Dr Anand authored 4 books:

- Management Consultancy - A User Guide: Management Consultancy was a new profession compared to the Accountants, Lawyers etc. The book was addressed to Indian companies on why and how a company can benefit from a management consultant. Foreword by SS Nadkarni, Chairman National Stock Exchange of India and Chairman of IDBI;
- Hospital Management - A New Perspective: Pre-90s, many hospitals were run by Doctors. Dr Anand believed that Indian hospitals had to bring in management trained leaders to run hospitals, instead of Doctors. This book explained why this change was necessary and how this could be brought about. Foreword by Dr Prathap C Reddy, chairman, Apollo Group of Hospitals;
- Quality Management Handbook: Pre-90s, India was considered as a country that produced poor quality goods that could not compete globally. Dr Anand invited the Japanese quality guru, Dr Genichi Taguchi, to India and advised and wrote about the importance of quality management systems;
- Human Resource Management: Dr Anand believed that people make organizations successful. This book covered the areas of industrial relations, leadership development and HR systems.
- Other Publications: - Managing Health Institutions - Hospital Management Case Studies - Studies in Hospital Management

== Visiting faculty ==

Dr.
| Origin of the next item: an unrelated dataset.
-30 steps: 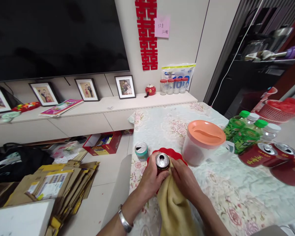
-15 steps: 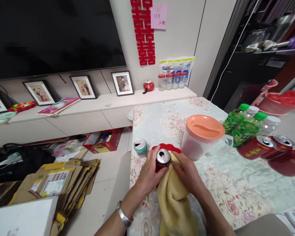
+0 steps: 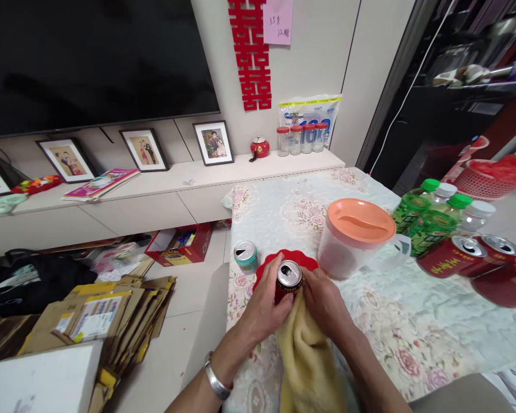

Anand taught as visiting faculty and also gave guest lectures across many educational institutions:
- Indian Institute of Management, Ahmedabad;
- Indian Institute of Technology, Bombay;
- J. Bajaj Institute of Management, Bombay.

== Family ==

Dr Anand's professional success was built on a family support system. Dr and Mrs Anand's three children and seven grandchildren all live in India in Mumbai and New Delhi. The eldest, Sanjiv Anand, founded and runs a management consulting firm, Cedar Consulting, advising global and Indian clients. Their daughter, Seema Singh, is a designer and homemaker. The youngest, Sumeet Anand, after 15 years in industry and a CEO, has set up an advisory and ventures firm, IndSight Growth Partners.